Take, for example, a runner who experiences knee pain. While it’s natural to assume the knee is the problem, a deeper look might reveal that the actual issue lies in the pelvis or foot. According to RI, if the pelvis lacks proper stability, the knee might compensate by taking on extra load. Over time, this compensation can lead to knee pain and injury. By examining the whole chain of movement and considering how different body segments interact, we gain insights into the root causes of pain and develop effective interventions.
Identifying Movement Dysfunction with RI
Regional Interdependence helps clinicians identify and correct potential areas of dysfunction. By focusing on how different body regions interact, we assess a broader range of possible pain origins. Movement assessments like the Functional Movement Screen (FMS) and Selective Functional Movement Assessment (SFMA), developed by Cook himself, focus on evaluating fundamental movement patterns to identify areas of restriction or weakness that could lead to compensatory movement.

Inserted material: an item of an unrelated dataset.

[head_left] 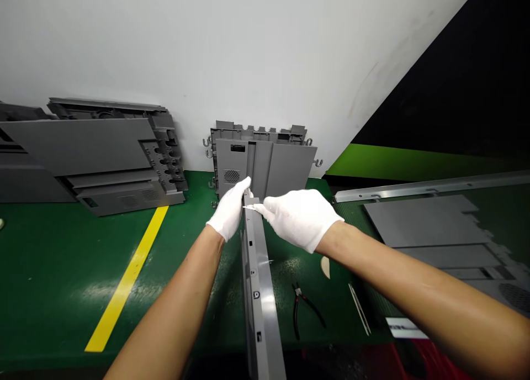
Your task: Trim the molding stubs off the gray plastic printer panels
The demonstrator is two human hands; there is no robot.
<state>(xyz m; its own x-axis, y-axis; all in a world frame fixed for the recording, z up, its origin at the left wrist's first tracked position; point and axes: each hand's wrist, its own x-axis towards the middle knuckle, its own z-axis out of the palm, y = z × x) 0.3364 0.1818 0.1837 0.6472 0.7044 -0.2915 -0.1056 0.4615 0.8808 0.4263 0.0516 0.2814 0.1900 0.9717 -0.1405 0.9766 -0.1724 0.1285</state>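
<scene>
A long grey plastic panel (pixel 261 258) stands on its edge, its narrow slotted side facing up, running away from me. My left hand (pixel 230 209), in a white glove, is closed around the panel's far end. Also gloved in white, my right hand (pixel 300 217) pinches a thin, light, pointed tool (pixel 249 207), whose tip lies at the panel's upper edge near the far end. Most of that tool is hidden in the fingers, so its exact kind does not show. Right of the panel lie side cutters (pixel 298 297) with dark handles, opened.
Grey panels lean on the wall ahead (pixel 292 170) and at the left (pixel 103 148). Tweezers (pixel 359 308) and a pale curved piece (pixel 325 267) lie at the right. Beyond them is another flat grey panel (pixel 422 222) beside a metal rail (pixel 434 186). Yellow tape (pixel 128 278) crosses the green table (pixel 53 269).
</scene>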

For example, a common area of dysfunction is the hip joint, which should be highly mobile. If hip mobility is restricted due to a sedentary lifestyle or tight muscles, other parts of the body, such as the lower back or knees, may compensate for this lack of movement, potentially leading to pain or injury in these areas. This compensatory cycle is known as a “movement impairment syndrome” and is commonly seen in the lower back, shoulder, and knee. The purpose of using RI in clinical assessments is to interrupt these compensatory patterns before they result in pain or injury, providing a framework for both injury prevention and treatment.

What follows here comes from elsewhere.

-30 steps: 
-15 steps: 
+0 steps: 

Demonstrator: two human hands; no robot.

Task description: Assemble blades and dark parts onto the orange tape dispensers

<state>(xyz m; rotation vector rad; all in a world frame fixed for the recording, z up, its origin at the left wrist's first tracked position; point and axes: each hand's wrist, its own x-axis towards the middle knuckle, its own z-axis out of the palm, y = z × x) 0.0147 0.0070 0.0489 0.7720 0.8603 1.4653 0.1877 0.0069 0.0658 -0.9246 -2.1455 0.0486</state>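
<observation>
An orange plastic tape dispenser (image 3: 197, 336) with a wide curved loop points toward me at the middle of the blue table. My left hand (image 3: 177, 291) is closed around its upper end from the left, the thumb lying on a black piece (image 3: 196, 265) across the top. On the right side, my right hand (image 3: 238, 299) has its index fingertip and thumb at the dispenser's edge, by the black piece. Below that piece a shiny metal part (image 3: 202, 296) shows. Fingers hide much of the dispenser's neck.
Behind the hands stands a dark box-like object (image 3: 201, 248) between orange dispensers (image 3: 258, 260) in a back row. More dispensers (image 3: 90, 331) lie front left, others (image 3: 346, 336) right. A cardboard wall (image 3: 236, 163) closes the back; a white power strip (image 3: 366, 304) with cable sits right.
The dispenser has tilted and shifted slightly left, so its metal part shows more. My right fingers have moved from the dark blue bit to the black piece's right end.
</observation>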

Practical Steps to Move Well and Correct Dysfunction
1. Assess Your Movement
A professional assessment with a physical therapist or movement specialist can help you understand your current movement patterns and identify any areas of concern. Tools like the FMS or other movement assessments can reveal where you need to improve flexibility, mobility, or stability.
2. Focus on Mobility and Stability
According to the RI model, each joint has specific requirements for either mobility or stability. The ankle, hip, and thoracic spine, for example, typically need greater mobility, while the knee, lumbar spine, and scapulae benefit from stability. Developing this balance between mobility and stability in your joints is key to establishing healthy, pain-free movement patterns.
3. Strengthen Weak Links
Many people unknowingly rely on dominant muscle groups to compensate for weaker ones. Once weaknesses or imbalances are identified, targeted exercises can help restore balanced muscle function, reducing the chance of overload in any one area.

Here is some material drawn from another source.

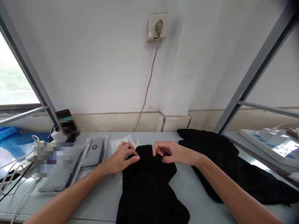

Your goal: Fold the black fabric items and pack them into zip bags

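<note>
A black cloth garment (149, 189) lies on the table in front of me, its far end narrow and its near part running off the bottom of the view. My left hand (125, 158) grips the far left edge, thumb on top and fingers curled. At the far right edge, my right hand (173, 152) has its fingers bent and thumb turned in on the same cloth. Between the hands a small flap of the fabric sticks up toward the wall. Clear plastic bags (123, 141) lie partly under and behind my left hand.
More black cloth (215, 155) is spread to the right. On the left are packed grey bags (93, 151), a phone (64, 115), and tangled white cables (17, 169). Grey metal posts (252, 68) flank the table (93, 199). A plugged socket (158, 26) is on the wall.
</note>
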Demonstrator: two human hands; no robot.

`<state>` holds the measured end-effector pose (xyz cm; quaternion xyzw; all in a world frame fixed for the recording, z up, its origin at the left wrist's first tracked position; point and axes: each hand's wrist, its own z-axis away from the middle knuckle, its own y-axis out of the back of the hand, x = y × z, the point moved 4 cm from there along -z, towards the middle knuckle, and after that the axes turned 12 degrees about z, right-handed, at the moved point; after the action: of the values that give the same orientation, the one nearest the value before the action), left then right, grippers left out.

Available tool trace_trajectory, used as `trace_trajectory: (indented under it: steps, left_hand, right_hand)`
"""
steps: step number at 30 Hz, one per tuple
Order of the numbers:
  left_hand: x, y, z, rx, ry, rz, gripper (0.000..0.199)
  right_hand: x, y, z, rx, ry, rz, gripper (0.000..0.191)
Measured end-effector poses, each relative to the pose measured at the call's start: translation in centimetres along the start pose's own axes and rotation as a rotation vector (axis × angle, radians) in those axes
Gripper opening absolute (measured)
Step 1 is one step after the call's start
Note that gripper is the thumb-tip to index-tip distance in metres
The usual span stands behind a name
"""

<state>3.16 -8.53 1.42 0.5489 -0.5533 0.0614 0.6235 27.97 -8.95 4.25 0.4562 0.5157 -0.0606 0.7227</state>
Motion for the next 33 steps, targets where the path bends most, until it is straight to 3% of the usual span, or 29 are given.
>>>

4. Gradually Increase Movement Volume
Once foundational movement quality is established, it’s safer to increase the intensity or volume of training. This progressive approach helps build resilience in the body without causing undue stress or overloading the system prematurely.
5. Listen to Your Body
Persistent pain or discomfort is often the body’s way of signaling an underlying issue. Paying attention to these signals and adjusting movement as needed can prevent minor aches from becoming major injuries.
Moving Well for Life
Applying Gray Cook’s principle of “first move well, then move often” and the RI model to daily life and fitness routines can be transformative. When individuals prioritize quality of movement over quantity, they cultivate greater resilience, reduce the risk of injury, and enjoy an active lifestyle without unnecessary pain. Cook’s approach, combined with the insights provided by Regional Interdependence, offers a comprehensive pathway to move well, move often, and stay pain-free.